• [ACTIVITY]: Starting at the line containing "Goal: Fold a" and ending at the line containing "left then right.", transcribe the listing below exactly. Keep both end lines, skip the pictures, and copy nothing else.

• [GIVEN ENTRIES]:
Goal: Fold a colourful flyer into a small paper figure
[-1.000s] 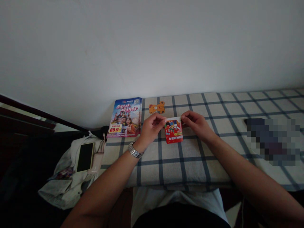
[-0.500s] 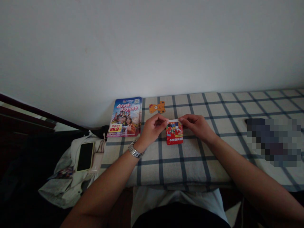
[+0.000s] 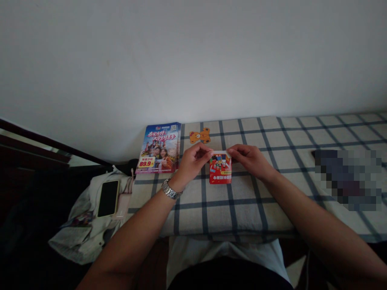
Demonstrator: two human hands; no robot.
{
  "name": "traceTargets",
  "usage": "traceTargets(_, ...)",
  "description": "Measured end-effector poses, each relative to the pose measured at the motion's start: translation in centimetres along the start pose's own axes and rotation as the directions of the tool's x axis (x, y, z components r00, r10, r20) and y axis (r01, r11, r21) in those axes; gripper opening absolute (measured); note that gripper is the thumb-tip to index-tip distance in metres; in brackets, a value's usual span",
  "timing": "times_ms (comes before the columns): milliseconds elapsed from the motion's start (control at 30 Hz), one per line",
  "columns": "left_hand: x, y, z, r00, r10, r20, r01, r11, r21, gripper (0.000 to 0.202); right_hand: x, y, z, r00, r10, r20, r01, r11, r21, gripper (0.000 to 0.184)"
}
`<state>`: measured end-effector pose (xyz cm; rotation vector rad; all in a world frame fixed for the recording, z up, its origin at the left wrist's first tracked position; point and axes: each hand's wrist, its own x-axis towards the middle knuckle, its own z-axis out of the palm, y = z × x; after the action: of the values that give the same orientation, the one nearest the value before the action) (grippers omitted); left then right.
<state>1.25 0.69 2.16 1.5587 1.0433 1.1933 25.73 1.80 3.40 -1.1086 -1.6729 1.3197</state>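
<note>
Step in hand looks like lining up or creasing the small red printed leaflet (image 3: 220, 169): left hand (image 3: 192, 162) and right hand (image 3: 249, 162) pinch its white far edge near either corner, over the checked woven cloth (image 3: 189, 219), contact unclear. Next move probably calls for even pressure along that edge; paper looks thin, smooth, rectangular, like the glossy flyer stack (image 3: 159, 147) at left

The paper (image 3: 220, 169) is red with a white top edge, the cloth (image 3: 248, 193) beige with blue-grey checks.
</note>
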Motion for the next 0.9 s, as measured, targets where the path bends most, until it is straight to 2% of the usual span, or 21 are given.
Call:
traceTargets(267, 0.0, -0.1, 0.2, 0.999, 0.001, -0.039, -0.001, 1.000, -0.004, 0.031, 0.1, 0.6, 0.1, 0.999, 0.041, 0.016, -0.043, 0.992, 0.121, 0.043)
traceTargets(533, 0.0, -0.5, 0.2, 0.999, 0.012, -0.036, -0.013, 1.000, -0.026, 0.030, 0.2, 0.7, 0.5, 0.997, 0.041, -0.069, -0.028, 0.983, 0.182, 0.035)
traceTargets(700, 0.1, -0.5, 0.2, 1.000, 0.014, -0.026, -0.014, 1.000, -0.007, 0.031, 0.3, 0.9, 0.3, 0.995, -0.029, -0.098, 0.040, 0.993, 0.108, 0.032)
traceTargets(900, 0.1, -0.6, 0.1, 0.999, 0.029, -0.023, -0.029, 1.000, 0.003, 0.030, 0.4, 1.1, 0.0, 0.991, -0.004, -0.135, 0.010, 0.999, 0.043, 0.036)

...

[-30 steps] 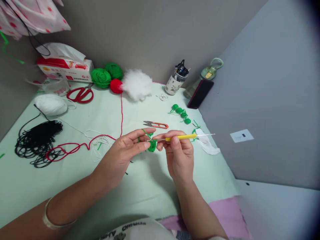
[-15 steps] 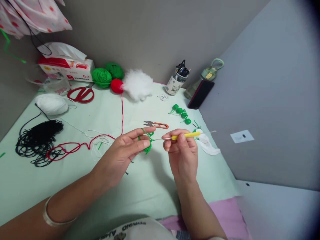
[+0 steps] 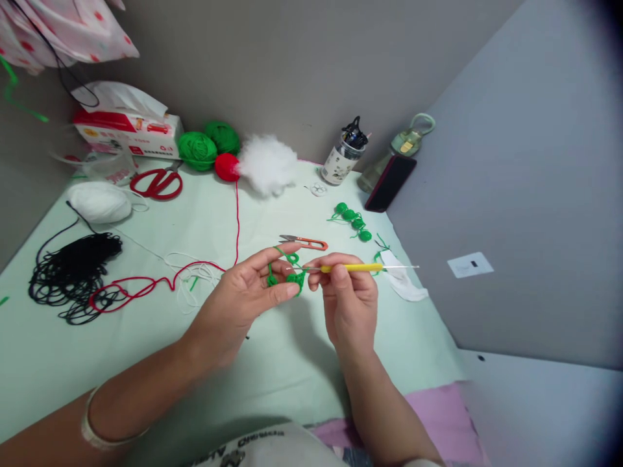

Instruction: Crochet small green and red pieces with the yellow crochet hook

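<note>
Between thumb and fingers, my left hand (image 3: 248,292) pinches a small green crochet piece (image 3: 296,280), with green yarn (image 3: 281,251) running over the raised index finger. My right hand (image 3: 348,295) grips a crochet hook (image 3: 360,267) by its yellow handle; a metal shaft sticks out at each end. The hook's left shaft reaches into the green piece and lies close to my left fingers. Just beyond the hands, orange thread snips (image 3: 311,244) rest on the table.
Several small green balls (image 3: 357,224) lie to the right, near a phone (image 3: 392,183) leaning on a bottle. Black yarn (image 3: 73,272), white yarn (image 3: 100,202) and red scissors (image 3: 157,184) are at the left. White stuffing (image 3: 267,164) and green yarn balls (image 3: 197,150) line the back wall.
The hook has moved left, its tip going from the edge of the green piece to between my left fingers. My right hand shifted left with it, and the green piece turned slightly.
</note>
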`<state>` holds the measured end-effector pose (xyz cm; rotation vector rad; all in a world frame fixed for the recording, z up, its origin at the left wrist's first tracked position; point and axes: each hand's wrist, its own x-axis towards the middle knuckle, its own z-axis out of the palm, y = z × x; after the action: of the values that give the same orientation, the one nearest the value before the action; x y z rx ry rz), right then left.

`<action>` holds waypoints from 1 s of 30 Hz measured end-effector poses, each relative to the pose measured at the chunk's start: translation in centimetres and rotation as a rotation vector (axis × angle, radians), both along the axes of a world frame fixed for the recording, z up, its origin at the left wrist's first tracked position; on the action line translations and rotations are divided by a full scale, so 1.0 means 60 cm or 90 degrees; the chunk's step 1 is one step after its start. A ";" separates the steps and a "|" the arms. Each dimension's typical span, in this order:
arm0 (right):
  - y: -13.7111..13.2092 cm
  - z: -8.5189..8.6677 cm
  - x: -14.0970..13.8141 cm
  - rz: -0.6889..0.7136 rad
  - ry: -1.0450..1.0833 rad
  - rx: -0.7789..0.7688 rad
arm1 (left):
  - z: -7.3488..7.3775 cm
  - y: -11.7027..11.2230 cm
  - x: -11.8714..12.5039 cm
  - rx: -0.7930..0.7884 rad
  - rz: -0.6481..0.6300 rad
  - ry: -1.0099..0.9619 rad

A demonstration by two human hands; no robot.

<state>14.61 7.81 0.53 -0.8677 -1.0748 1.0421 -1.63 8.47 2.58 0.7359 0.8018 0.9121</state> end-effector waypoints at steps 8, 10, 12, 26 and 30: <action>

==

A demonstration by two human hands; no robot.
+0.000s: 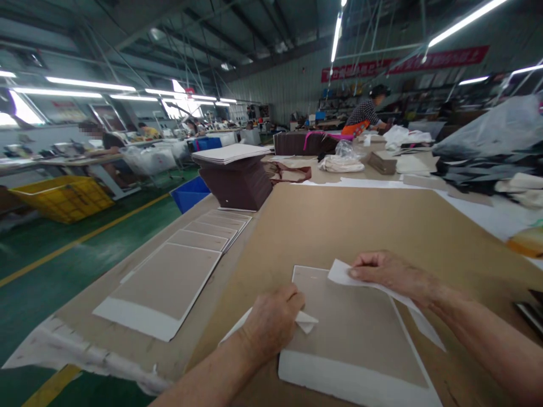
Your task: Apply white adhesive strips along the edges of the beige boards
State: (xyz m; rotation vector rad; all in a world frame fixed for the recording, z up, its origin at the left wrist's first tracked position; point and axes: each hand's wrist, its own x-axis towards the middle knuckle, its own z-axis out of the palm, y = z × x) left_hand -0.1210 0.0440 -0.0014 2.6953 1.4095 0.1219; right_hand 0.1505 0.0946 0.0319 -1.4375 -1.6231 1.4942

• [ANSWER TO THIS PROBLEM]:
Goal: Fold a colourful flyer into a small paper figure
[-1.000s] 
[-0.500s] 
[+0.000s] 
Demonstrator: two human hands; no robot.
{
  "name": "traceTargets",
  "usage": "traceTargets(_, ...)",
  "description": "Measured end-effector poses, each relative to the pose measured at the motion's start: translation in centimetres along the start pose's own axes and rotation as the directions of the tool's x axis (x, y, z components r00, r10, r20) and y axis (r01, r11, r21) in those axes; gripper opening absolute (measured); note that gripper is the thumb-tip to index-tip distance in metres; in brackets, a value's usual span",
  "timing": "times_ms (comes before the columns): milliseconds elapsed from the motion's start (control at 30 Hz), one per line",
  "columns": "left_hand: x, y, z, r00, r10, r20, r01, r11, r21, gripper (0.000 to 0.202); right_hand: x, y, z, r00, r10, r20, r01, r11, r21, gripper (0.000 to 0.184)"
}
`<state>`: measured end-effector pose (xyz cm; rotation vector rad; all in a world frame fixed for the recording, z up, its origin at the left wrist's first tracked position; point and axes: each hand's wrist, its own x-axis towards the middle knuckle, its own z-axis out of the palm, y = z × x; after the action: of the values that give the same orientation, the one nearest the value before the action) (grippers omitted); left then right.

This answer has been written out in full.